La Russie n'est donc pas progressiste, branchée et dans le coup, et ce surtout depuis que – selon Marc Ferro – elle a déçu les aspirations prolétariennes d'une gauche que l'on croyait portée plutôt à servir la soupe à la vieille bourgeoisie américanisée.

Sur la Russie et le progrès j'ai heureusement mieux que Sorman ou BHL : Dostoïevski. Je l'ai aussi sur le thème des « réseaux », sociaux ou numériques, qui aujourd'hui captent, détournent et recyclent toutes les énergies et intellects de la planète terre devenue nervalienne. On cite brièvement cette vision du mage dans Aurélia :

« Cette pensée me conduisit à celle qu'il y avait une vaste conspiration de tous les êtres animés pour rétablir le monde dans son harmonie première, et que les communications avaient lieu par le magnétisme des astres, qu'une chaîne non interrompue liait autour de la terre les intelligences dévouées à cette communication générale, et les chants, les danses, les regards, aimantés de proche en proche, traduisaient la même aspiration. La lune était pour moi le refuge des âmes fraternelles qui, délivrées de leurs corps mortels, travaillaient plus librement à la régénération de l'univers. (1) »

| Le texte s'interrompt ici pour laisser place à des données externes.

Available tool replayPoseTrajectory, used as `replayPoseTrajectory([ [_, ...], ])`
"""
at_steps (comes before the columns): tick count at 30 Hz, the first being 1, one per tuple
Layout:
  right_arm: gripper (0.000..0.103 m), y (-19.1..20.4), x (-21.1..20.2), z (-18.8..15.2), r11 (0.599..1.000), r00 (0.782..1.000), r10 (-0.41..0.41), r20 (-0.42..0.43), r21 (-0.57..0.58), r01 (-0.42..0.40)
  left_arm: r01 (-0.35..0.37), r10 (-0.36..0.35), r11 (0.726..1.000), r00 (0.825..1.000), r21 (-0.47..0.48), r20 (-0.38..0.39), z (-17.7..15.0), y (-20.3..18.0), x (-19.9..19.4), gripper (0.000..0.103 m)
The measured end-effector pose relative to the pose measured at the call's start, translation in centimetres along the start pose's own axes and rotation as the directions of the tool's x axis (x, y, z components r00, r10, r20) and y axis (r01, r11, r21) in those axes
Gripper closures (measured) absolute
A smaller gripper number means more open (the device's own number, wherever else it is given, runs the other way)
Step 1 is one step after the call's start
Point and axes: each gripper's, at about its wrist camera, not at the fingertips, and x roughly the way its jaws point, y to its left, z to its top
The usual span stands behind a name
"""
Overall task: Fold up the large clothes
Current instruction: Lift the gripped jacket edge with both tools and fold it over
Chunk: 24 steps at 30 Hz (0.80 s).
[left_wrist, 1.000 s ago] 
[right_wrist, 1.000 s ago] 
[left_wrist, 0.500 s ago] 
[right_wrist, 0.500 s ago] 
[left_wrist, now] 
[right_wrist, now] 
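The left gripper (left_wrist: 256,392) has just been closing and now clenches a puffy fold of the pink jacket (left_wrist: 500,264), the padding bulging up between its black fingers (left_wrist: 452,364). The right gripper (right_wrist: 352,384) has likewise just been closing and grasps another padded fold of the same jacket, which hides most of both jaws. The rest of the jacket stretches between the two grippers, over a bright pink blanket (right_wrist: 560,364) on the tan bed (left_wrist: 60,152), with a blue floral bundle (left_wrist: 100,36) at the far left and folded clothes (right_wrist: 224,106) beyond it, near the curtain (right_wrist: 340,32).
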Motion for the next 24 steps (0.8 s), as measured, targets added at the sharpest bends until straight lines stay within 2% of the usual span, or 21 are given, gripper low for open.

Dostoïevski a abordé le thème de la confrontation de la Russie et du progrès, de la Russie et de l’Occident dans plusieurs de ses plus grands livres, en particulier dans l'Idiot et dans Les Possédés, qui eux font allusion à une origine américaine de la prochaine révolution.

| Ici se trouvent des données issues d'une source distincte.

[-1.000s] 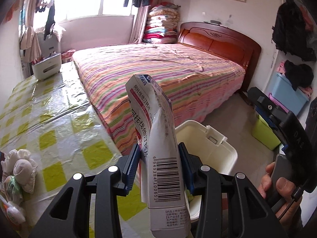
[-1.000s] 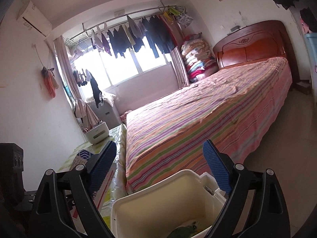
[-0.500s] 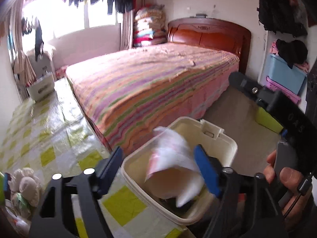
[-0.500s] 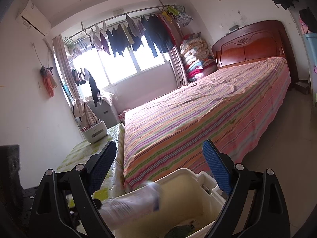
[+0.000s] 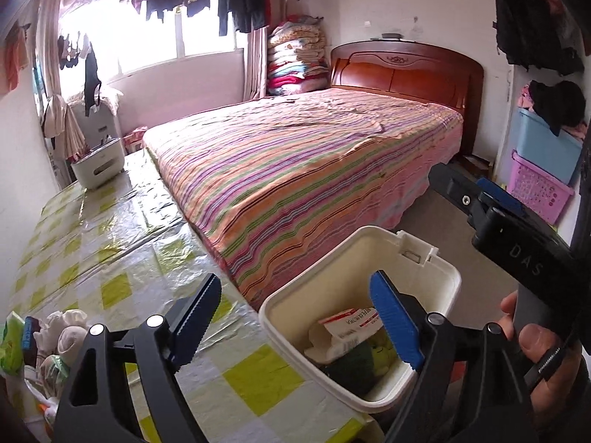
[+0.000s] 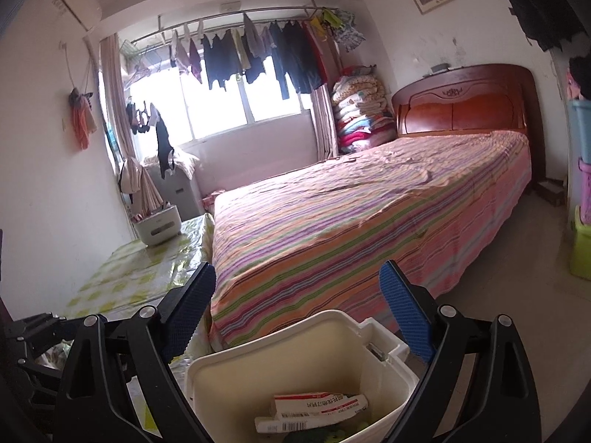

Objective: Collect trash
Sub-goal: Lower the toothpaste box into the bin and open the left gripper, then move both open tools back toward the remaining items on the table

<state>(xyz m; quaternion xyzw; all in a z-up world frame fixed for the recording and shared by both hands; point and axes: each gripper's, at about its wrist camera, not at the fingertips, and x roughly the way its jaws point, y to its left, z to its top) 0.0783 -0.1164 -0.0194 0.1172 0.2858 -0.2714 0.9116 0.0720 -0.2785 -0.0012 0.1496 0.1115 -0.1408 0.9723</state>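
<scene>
— So, our left gripper [image 5: 299, 317] first: its jaws are spreading apart, and nothing sits between the blue pads [image 5: 393, 319]. We hold it tilted down over the near rim of the bin.

— And our right gripper [image 6: 303, 313]?

— Wide apart too, empty, held level above the same white bin [image 6: 236, 376]. From the left wrist view we see its black body at the right edge, with our hand [image 5: 543, 358] wrapped around the handle.

— Where is the trash, then?

— Inside the bin [image 5: 439, 277]. We see a crumpled white and red medicine box [image 6: 314, 411] lying flat on top, barcode facing up, with something dark green under it. We cannot tell what the green thing is.

— And the bin itself?

— It stands just beside the corner of the table [image 5: 110, 243], which wears a shiny yellow-check cloth. Its hinged lid part points toward the floor side.

— Anything left on the table?

— At the near left corner we see a heap of balled white tissues [image 5: 62, 332] and a green packet [image 5: 11, 339] touching them. Farther along stands a white holder [image 5: 98, 166]. Beyond the table and bin lies the bed [image 5: 306, 162] with its striped cover.
</scene>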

krokodil_dostojewski.JPGDans le récit satirique Crocodile (2), il le fait d’une manière parodique, s’en prenant aux préjugés modernistes du dernier homme à venir (et surtout à durer). Il y a l’épisode humanitaire – ne pas maltraiter un pauvre animal, fût-ce un croco –, l’épisode pédagogique – de l’importance de la question économique ! – et pour finir l’épisode gastronomique qui résout la question – en dévorant le crocodile.

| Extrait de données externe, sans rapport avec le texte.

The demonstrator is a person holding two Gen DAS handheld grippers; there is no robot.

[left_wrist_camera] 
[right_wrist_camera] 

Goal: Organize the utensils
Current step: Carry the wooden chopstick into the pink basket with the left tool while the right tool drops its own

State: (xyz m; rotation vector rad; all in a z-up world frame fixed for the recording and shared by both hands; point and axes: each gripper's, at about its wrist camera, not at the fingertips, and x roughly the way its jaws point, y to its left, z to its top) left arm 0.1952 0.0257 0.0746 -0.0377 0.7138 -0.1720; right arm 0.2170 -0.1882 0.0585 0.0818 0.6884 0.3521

Depuis deux siècles nous nous gorgeons de ce progrès technique et économique, et il semble que l'imbécillité satisfaite qui l’accompagne n’a jamais été plus remise en question qu'à l’époque de Flaubert ou de Dostoïevski. Mais à la même époque un Walt Whitman célèbre les achèvements de ce qu’il est convenu de nommer à la télé la modernité...

Dans Passage to India ou Song of the Exposition (à comparer avec le cadre médiéval et traditionnel des Tableaux, le chef d'oeuvre pianistique de Moussorgski), le trop célébré Walt Whitman chante et célèbre sur tous les tons le canal de Suez, ce passage qui va réunir l’orient et l’occident, notions fort disparues auxquelles on fait mine de croire encore : car «dans un monde unifié on ne peut s’exiler » (Debord). Avec une accumulation dont il a le secret, le « pohète » américain fait l’état des lieux, et il nous étourdit avec son clinquant verbalisme, chaque mot faisant office de paradigme roturier de la modernité aboyante:

With latest connections, works, the inter-transportation of the world,

Steam-power, the great express lines, gas, petroleum,

These triumphs of our time, the Atlantic’s delicate cable,

The Pacific railroad, the Suez canal, the Mont Cenis and Gothard and

Hoosac tunnels, the Brooklyn bridge,

This earth all spann’d with iron rails, with lines of steamships threading in every sea,

Our own rondure, the current globe I bring.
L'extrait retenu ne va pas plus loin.